Comment est-ce qu’une nouvelle espèce surgit ?

Soit par mutation. Nous sommes porteurs de gènes mutants mais pour que ces gènes produisent une nouvelle espèce, il faut que deux porteurs de gènes mutants s’accouplent et transmettent ce gène mutant à leur descendance. De plus ce gène doit être porteur d’un caractère adaptatif positif. Or la plupart des gènes mutants sont neutres. Le phénomène est donc assez rare.

Soit par dérive génétique. Par exemple si vous avez une petite population isolée sur une île, les gènes qui y sont les plus rares vont avoir tendance à disparaître et les gènes les plus abondants vont au contraire avoir tendance à se multiplier et à s’imposer. C’est ainsi que des populations isolées peuvent se différencier peu à peu des autres.
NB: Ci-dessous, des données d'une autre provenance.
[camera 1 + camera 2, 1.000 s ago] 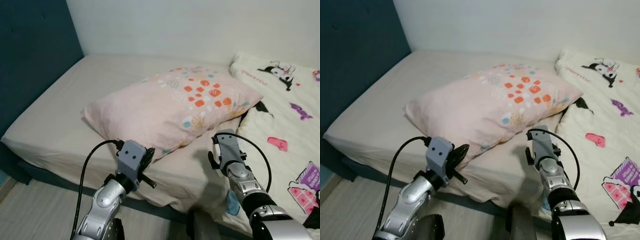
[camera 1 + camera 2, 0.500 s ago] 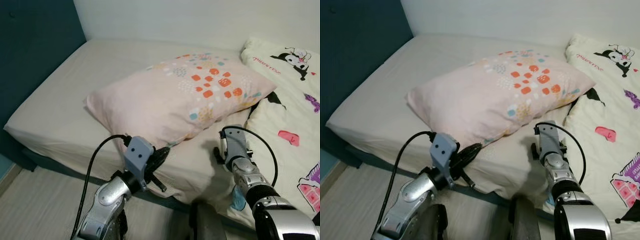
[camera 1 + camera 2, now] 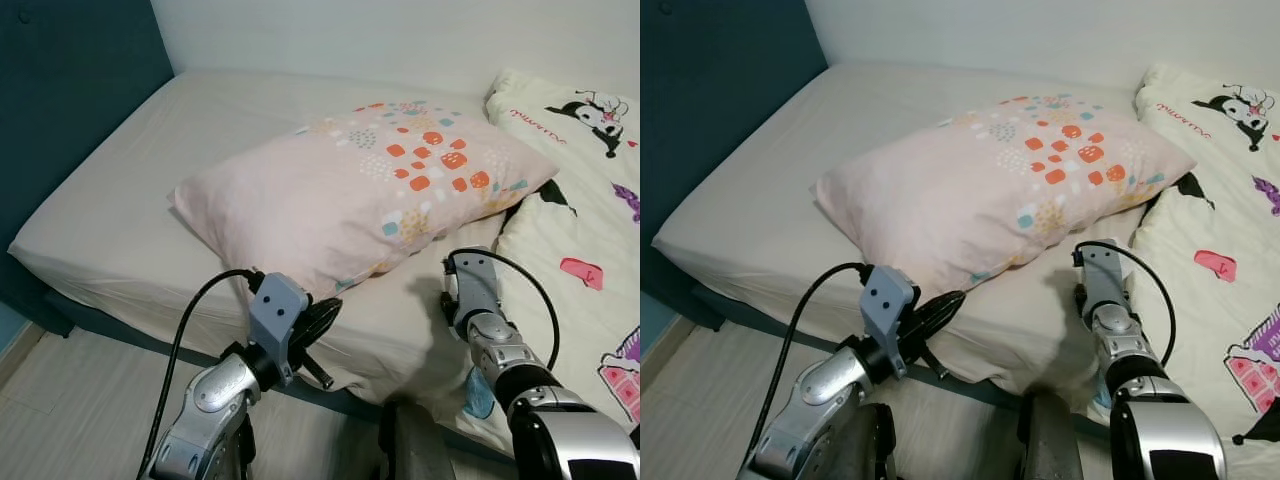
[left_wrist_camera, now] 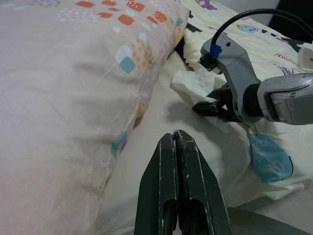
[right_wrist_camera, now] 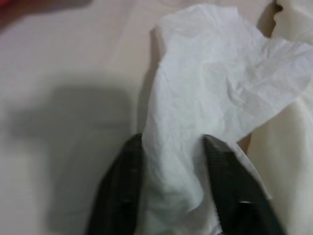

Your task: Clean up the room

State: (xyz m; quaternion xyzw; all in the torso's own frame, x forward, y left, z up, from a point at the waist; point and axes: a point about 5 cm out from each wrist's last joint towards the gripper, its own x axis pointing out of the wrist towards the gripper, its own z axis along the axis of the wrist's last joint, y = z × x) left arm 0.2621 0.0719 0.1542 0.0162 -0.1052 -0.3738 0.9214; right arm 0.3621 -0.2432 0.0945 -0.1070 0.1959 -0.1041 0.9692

Les tout petits individus retrouvés dans l’île de Flores, appelés Homo floresiensis, ont dérivé à partir de populations d’Homo erectus continentaux dont ils ont été séparés et ont évolué vers le nanisme.

Lucy est-elle plus proche du singe ou de l’homme ?

Lucy est un homininé, un primate capable de se déplacer en marchant comme de se déplacer dans les arbres par brachiation. Elle associe des caractères primitifs et d’autres plutôt évolués, comme la marche bipède. Mais il ne s’agit pas de notre ancêtre ; on peut dire que c’est plutôt une grand-tante.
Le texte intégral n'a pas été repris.